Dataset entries

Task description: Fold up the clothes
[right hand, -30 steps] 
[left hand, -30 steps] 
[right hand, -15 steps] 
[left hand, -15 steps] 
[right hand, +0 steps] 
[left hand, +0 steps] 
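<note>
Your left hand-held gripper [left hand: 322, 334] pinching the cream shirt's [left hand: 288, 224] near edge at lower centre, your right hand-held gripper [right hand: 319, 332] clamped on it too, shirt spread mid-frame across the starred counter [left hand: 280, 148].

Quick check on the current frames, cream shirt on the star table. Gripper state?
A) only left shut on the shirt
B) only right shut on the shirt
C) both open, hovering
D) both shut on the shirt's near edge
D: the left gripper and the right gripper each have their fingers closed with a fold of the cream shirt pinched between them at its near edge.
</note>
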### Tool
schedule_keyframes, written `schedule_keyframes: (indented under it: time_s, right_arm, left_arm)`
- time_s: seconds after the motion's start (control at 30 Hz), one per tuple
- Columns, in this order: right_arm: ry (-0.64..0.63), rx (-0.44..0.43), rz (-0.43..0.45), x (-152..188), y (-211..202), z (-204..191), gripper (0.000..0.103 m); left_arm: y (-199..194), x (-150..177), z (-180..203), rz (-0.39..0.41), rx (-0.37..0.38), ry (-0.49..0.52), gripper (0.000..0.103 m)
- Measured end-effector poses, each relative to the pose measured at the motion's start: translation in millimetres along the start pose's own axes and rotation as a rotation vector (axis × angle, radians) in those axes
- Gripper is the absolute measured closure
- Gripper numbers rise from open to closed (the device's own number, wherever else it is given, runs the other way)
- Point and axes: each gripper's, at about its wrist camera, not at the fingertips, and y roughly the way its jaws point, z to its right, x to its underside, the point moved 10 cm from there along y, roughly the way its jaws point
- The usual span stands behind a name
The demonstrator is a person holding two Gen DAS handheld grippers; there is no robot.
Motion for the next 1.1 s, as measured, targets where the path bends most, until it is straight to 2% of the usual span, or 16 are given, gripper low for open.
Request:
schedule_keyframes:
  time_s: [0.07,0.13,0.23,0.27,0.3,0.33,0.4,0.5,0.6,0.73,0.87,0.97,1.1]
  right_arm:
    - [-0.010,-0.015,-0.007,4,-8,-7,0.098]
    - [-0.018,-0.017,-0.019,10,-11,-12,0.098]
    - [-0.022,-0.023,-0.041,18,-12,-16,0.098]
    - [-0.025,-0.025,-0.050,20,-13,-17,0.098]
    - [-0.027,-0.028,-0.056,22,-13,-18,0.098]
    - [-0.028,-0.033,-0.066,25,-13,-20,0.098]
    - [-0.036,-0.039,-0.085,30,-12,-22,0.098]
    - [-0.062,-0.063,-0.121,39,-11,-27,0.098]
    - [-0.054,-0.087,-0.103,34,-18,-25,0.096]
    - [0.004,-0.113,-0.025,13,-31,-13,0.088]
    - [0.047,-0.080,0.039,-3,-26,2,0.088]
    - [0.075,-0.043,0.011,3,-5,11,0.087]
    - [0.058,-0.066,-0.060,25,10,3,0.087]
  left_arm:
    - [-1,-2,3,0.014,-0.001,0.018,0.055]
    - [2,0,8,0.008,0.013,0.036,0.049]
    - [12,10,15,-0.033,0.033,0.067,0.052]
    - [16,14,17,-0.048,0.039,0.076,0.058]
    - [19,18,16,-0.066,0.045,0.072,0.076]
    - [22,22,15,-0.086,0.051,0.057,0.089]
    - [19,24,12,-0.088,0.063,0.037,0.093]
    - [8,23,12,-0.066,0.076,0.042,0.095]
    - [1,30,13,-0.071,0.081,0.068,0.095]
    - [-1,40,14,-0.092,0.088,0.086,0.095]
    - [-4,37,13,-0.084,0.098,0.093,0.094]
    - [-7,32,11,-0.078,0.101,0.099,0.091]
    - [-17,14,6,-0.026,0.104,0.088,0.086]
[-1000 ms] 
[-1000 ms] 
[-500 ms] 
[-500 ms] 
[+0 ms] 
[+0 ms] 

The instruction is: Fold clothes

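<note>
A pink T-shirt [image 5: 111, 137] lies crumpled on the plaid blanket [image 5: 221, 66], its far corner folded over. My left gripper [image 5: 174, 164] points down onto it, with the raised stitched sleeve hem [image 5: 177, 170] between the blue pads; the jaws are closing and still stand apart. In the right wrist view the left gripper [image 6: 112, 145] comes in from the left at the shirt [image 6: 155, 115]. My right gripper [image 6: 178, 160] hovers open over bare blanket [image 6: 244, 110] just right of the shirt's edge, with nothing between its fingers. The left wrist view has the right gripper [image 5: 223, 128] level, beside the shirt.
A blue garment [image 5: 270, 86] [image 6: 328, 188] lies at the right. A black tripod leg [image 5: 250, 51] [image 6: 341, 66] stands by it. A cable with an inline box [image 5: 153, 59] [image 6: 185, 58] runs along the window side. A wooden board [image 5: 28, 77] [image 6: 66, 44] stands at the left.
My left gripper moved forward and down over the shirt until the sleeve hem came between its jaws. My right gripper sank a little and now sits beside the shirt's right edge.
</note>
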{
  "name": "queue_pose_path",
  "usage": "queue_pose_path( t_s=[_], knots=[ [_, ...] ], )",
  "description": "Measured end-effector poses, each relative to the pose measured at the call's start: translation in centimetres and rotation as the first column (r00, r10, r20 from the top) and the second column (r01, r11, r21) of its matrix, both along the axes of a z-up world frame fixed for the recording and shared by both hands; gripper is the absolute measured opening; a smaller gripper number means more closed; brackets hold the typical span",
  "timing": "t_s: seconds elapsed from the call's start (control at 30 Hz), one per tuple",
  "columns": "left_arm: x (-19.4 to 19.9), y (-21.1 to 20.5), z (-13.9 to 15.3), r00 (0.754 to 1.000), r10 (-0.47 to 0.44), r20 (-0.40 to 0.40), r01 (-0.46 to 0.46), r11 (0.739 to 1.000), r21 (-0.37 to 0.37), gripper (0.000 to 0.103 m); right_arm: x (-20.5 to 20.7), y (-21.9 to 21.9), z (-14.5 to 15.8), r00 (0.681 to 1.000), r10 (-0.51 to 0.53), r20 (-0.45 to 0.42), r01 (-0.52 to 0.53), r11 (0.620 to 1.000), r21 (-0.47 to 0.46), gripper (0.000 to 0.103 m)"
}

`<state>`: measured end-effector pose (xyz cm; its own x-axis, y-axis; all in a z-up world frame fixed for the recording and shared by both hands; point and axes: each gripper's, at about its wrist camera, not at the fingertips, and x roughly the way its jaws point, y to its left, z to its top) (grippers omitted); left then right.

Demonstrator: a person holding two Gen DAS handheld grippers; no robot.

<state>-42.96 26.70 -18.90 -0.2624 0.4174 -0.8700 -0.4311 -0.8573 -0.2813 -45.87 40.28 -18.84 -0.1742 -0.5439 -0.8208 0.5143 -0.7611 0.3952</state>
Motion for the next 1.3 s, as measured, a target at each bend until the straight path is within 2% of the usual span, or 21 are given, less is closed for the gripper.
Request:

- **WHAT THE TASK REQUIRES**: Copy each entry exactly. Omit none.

- **REPLY TO THE TASK**:
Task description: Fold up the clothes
[right hand, -30 steps] 
[left hand, -30 steps] 
[right hand, -15 steps] 
[left hand, -15 steps] 
[right hand, +0 steps] 
[left hand, +0 steps] 
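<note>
Your left hand-held gripper [left hand: 322, 334] pinching the cream shirt's [left hand: 288, 224] near edge at lower centre, your right hand-held gripper [right hand: 319, 332] clamped on it too, shirt spread mid-frame across the starred counter [left hand: 280, 148].

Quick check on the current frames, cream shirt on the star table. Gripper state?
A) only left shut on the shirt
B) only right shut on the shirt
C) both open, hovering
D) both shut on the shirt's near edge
D: the left gripper and the right gripper each have their fingers closed with a fold of the cream shirt pinched between them at its near edge.
</note>
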### Tool
schedule_keyframes, written `schedule_keyframes: (indented under it: time_s, right_arm, left_arm)`
- time_s: seconds after the motion's start (control at 30 Hz), one per tuple
- Columns, in this order: right_arm: ry (-0.64..0.63), rx (-0.44..0.43), rz (-0.43..0.45), x (-152..188), y (-211..202), z (-204..191), gripper (0.000..0.103 m); left_arm: y (-199..194), x (-150..177), z (-180..203), rz (-0.39..0.41), rx (-0.37..0.38), ry (-0.49..0.52), gripper (0.000..0.103 m)
- Measured end-effector poses, each relative to the pose measured at the motion's start: translation in millimetres along the start pose's own axes and rotation as a rotation vector (axis × angle, radians) in those axes
- Gripper is the absolute measured closure
- Gripper numbers rise from open to closed (the device's own number, wherever else it is given, runs the other way)
- Point and axes: each gripper's, at about its wrist camera, not at the fingertips, and y roughly the way its jaws point, z to its right, x to its underside, the point moved 10 cm from there along y, roughly the way its jaws point
- The usual span stands behind a name
The demonstrator is a person holding two Gen DAS handheld grippers; there is no robot.
Motion for the next 1.1 s, as measured, targets where the path bends most, until it is straight to 2% of the usual span, or 16 are given, gripper low for open.
Request:
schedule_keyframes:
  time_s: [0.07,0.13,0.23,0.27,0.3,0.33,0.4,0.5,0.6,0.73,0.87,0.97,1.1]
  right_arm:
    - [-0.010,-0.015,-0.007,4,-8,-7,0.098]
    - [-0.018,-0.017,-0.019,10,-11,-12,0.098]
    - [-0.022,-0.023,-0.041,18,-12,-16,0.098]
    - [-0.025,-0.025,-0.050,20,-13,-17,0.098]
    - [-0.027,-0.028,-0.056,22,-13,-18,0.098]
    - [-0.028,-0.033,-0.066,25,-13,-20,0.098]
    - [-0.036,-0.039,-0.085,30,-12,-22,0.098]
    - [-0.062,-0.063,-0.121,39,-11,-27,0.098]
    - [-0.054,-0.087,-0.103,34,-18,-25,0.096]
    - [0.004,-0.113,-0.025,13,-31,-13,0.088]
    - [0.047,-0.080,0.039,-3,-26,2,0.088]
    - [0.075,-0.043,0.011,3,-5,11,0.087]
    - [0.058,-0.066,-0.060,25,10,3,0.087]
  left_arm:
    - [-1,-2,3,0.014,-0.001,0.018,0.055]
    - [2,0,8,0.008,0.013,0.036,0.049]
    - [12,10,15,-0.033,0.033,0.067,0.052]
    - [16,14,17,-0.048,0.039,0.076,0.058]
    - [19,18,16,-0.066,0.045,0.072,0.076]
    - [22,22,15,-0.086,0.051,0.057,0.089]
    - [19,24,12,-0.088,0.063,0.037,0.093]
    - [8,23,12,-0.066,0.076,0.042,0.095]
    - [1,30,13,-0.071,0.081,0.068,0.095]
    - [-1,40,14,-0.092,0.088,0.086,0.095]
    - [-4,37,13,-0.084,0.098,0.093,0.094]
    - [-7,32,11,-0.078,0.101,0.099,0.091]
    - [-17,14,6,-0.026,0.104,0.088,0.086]
[-1000 ms] 
[-1000 ms] 
[-500 ms] 
[-500 ms] 
[+0 ms] 
[+0 ms] 

The instruction is: Fold clothes

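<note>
A pink T-shirt [image 5: 111, 137] lies crumpled on the plaid blanket [image 5: 221, 66], its far corner folded over. My left gripper [image 5: 174, 164] points down onto it, with the raised stitched sleeve hem [image 5: 177, 170] between the blue pads; the jaws are closing and still stand apart. In the right wrist view the left gripper [image 6: 112, 145] comes in from the left at the shirt [image 6: 155, 115]. My right gripper [image 6: 178, 160] hovers open over bare blanket [image 6: 244, 110] just right of the shirt's edge, with nothing between its fingers. The left wrist view has the right gripper [image 5: 223, 128] level, beside the shirt.
A blue garment [image 5: 270, 86] [image 6: 328, 188] lies at the right. A black tripod leg [image 5: 250, 51] [image 6: 341, 66] stands by it. A cable with an inline box [image 5: 153, 59] [image 6: 185, 58] runs along the window side. A wooden board [image 5: 28, 77] [image 6: 66, 44] stands at the left.
My left gripper moved forward and down over the shirt until the sleeve hem came between its jaws. My right gripper sank a little and now sits beside the shirt's right edge.
</note>
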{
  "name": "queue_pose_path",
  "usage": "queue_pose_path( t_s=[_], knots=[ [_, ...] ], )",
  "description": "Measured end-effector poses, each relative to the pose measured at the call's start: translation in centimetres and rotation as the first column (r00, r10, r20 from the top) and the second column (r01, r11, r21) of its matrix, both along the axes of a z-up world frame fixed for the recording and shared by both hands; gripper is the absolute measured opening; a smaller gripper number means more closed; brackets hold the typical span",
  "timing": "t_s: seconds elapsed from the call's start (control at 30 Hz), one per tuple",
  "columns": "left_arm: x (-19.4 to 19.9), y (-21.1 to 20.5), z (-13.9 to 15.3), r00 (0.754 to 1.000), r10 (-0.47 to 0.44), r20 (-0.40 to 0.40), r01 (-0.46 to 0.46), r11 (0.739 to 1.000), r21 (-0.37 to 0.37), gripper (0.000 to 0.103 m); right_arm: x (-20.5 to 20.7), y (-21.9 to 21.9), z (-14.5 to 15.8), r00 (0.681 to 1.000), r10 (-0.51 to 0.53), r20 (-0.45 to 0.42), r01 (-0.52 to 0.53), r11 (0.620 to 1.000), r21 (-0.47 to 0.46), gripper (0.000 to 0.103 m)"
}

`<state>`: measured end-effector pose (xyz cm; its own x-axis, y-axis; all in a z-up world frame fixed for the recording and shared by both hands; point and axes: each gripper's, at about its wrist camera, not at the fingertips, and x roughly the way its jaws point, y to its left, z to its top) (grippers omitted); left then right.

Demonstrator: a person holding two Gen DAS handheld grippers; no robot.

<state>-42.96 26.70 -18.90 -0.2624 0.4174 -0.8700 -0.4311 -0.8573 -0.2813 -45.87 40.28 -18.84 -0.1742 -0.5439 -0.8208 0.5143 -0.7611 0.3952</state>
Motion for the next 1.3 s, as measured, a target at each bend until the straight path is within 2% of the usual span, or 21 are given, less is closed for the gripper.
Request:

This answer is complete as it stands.